Она сделала неопределенный жест.
— Все в порядке. Как ты?
— Женщин на улицах почти не видно. А те, что осмеливаются выйти, закутаны по самые глаза, ничего не разберешь. Кажется, свобода не распространяется на женщин в твоем благословенном Сивахе, а, Вана?
— Не более, чем в других местах.
— А где же хваленая сексуальная свобода сивахцев?
— Только в двух случаях здесь можно ею воспользоваться — гомосексуализм и кровосмешение, которые раньше были запрещены почти везде.
— А как же все остальное?
— Здесь действуют суровые законы Корана. Гвидо заметил Мехди Яссерита и поманил его.
— Кто это? — удивленно спросила Вана.
— Специалист по эпистолярной логике.
— Кого только здесь не встретишь, — рассмеялась девушка.
Представив гостя и предложив ему сесть (Мехди не заставил себя долго упрашивать), Гвидо сказал:
— Моя спутница утверждает, что в этом оазисе властвует ислам.

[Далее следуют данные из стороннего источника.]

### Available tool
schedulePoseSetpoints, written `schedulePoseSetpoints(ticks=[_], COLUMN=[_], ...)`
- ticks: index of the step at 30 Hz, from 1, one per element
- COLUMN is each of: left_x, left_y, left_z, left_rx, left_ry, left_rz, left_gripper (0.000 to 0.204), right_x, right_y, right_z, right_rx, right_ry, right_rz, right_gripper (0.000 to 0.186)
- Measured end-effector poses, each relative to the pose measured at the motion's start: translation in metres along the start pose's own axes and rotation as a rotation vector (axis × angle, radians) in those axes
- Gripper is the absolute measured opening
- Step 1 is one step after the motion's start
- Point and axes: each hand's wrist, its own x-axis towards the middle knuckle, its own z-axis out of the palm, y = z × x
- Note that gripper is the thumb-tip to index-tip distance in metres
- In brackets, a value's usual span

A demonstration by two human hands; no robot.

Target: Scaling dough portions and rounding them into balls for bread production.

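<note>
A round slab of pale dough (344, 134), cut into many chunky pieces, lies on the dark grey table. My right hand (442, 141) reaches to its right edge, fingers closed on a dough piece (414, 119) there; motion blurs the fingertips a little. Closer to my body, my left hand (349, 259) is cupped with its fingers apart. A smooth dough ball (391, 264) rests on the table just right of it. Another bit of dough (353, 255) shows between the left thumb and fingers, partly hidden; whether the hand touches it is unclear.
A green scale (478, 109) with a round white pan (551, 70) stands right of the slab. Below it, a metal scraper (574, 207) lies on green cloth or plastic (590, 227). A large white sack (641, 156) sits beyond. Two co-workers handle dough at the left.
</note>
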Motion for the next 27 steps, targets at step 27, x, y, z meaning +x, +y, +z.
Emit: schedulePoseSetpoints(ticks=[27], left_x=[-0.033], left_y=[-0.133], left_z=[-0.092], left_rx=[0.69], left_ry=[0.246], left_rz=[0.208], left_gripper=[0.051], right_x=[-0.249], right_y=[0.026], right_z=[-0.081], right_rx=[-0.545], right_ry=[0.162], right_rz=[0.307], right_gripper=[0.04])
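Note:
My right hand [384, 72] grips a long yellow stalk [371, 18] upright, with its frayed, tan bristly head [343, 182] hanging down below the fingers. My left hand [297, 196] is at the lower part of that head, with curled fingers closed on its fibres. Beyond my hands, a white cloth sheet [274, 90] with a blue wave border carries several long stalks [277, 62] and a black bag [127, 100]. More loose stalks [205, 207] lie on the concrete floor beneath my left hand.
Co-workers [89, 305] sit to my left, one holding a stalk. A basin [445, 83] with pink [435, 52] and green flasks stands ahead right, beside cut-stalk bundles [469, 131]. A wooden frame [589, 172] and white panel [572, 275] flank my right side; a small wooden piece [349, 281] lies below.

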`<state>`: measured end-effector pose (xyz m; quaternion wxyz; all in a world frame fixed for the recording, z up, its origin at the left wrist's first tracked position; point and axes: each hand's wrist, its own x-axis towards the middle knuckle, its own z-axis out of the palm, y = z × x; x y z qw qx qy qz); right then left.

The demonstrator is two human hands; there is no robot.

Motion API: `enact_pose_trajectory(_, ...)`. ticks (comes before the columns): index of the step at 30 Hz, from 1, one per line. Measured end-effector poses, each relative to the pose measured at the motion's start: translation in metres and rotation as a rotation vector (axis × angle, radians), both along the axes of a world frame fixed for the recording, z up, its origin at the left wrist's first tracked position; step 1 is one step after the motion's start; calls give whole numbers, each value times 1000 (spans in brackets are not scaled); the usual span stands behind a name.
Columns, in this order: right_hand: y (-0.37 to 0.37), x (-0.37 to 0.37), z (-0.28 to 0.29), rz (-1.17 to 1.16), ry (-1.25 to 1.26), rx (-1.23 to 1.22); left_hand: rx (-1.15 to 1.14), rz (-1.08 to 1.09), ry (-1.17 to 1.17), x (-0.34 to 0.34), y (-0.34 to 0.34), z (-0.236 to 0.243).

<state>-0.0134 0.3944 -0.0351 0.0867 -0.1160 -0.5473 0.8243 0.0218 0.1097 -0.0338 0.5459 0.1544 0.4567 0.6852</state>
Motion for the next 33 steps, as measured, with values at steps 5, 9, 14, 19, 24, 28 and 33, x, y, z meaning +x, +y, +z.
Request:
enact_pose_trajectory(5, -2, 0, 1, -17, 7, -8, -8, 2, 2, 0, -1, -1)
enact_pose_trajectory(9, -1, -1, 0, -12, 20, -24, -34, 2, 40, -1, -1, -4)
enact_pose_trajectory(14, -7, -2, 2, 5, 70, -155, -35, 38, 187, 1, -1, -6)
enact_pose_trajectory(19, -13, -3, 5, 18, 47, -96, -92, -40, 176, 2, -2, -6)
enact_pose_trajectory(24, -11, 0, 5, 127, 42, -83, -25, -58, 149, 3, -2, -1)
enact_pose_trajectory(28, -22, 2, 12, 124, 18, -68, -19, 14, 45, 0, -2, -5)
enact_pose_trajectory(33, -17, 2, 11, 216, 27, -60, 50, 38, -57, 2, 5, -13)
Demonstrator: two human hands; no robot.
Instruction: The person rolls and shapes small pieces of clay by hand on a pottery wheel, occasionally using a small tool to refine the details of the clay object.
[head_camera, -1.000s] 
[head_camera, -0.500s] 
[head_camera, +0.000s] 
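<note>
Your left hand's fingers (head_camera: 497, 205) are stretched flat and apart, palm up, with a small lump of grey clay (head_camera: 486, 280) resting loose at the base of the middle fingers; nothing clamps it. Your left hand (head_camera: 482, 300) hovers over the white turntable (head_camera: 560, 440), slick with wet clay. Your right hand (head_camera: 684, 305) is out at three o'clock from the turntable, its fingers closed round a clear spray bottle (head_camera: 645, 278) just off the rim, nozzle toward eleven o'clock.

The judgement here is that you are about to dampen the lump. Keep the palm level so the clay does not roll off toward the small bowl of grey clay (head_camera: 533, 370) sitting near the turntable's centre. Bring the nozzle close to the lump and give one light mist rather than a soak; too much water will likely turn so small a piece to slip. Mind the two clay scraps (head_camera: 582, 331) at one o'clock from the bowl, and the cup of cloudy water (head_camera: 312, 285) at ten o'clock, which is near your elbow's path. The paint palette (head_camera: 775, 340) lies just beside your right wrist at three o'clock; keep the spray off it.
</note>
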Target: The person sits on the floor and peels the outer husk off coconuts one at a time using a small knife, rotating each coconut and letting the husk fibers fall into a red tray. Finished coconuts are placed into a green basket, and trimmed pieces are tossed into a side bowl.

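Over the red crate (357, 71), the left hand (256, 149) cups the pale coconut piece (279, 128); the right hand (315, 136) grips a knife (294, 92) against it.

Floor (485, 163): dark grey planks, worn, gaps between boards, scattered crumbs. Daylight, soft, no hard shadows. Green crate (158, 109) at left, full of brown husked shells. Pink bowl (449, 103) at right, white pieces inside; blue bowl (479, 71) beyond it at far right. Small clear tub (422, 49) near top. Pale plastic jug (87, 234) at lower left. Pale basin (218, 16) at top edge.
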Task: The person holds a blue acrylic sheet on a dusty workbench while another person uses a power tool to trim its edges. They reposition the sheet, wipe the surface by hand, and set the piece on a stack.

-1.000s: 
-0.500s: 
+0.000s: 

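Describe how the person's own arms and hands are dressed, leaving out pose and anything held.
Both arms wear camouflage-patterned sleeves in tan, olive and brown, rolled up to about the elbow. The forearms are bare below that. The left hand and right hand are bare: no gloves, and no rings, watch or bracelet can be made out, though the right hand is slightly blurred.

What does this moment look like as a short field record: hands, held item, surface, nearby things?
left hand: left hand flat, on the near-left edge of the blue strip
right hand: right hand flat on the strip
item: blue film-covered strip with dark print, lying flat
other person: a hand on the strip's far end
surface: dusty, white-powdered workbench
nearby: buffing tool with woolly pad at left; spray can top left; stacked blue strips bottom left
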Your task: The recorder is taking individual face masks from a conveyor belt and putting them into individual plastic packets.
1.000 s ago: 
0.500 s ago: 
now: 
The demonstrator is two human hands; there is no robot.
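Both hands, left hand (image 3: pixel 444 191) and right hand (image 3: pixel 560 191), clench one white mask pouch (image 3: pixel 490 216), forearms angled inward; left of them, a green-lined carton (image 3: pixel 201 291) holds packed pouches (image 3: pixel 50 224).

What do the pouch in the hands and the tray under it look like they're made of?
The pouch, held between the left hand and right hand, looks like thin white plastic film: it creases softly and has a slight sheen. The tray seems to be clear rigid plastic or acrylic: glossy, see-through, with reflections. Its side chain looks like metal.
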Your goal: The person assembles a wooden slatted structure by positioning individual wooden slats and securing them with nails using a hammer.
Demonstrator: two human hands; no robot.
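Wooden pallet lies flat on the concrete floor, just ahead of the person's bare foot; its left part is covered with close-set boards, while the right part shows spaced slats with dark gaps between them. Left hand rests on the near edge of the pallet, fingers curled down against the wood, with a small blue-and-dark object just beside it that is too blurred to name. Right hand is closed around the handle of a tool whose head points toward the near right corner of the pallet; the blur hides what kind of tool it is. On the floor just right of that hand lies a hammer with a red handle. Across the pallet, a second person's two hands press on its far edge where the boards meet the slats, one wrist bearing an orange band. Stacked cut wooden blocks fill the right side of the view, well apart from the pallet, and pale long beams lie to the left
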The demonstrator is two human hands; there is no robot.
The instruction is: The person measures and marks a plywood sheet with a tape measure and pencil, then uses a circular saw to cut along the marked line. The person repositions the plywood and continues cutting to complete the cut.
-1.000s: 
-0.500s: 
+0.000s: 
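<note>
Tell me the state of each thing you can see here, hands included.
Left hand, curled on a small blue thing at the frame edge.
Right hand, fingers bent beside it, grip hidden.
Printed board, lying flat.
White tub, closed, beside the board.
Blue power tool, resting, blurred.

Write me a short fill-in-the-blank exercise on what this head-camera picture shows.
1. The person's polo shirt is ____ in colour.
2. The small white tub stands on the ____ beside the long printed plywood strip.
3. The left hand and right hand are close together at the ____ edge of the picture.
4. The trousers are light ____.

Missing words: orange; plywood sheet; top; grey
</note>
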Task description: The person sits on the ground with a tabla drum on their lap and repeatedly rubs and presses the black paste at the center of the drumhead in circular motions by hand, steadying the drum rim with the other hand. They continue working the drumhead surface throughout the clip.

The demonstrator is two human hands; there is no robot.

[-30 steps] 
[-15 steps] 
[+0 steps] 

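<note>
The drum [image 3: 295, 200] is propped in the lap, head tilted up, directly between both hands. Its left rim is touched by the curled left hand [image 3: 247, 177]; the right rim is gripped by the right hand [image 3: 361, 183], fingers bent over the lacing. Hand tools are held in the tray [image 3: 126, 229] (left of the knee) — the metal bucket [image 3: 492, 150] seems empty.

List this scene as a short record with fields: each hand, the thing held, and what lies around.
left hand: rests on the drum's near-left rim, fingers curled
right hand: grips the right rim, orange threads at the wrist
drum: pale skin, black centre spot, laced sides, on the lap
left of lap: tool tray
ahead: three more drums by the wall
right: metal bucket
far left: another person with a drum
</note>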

А у меня сложилось впечатление, что это место отличается от всего остального Египта моралью и такой степенью эмансипации, которой позавидует любая передовая нация.
— Здесь существует такая поговорка, — ответил Мехди. — не знаю, смогу ли в точности передать ее по-английски: «Любое новшество без религиозной основы есть заблуждение, которому надо сопротивляться и которое надо подавлять всеми возможными способами. Вечная свежесть Корана может вместить бесконечное множество новшеств». Там, где живут по этой поговорке, альтернативы законам ислама нет.
— Вы согласны с этим? — спросил Гвидо.
— Совершенно не согласен! Высказывание принадлежит моему покойному коллеге, профессору Хасану эль-Бана, который в 1929 году основал Исламское братство.
— Вы принадлежите к этому братству?
— Нет, Бог миловал! — воскликнул египтянин.
— Тогда почему цитируете их программу?
— Чтобы вы лучше поняли внутренние противоречия Египта, которому волей-неволей придется становиться современной нацией.
— Но Сивах останется вне времени! — твердо сказала Вана.
— Я не знаю, чего хотят сивахцы, если они вообще чего-нибудь хотят, — вздохнул Мехди. — Иногда я просто удивляюсь, как легко некоторые люди решают, что нужно меньшинству.
— Вы, верно, невысокого мнения об умственных способностях женщин? — раздраженно спросила она.
— Не могу не отметить, — вмешался Гвидо, — что меня разочаровал статус женщины. Здесь, в Сивахе, он не выше, чем в любой другой части Египта.
— Откуда ему взяться? — сказал Мехди. — Амон тут не помощник. Думаете, наша вера уважала матерей, сестер, жен и дочерей больше, чем теперь это делает ислам?
— Некоторые традиции заставили нас поверить в это.
— Как отличить традицию от легенды? — напористо спросил логик.
— Разве жители Сиваха стали бы проявлять такую неизменную приверженность старине, если бы она не казалась им лучше современности?
— Обычное заигрывание с древней культурой. Чтобы отличаться от своих сограждан.
— А почему они так стремятся отличаться от всех именно в этом плане?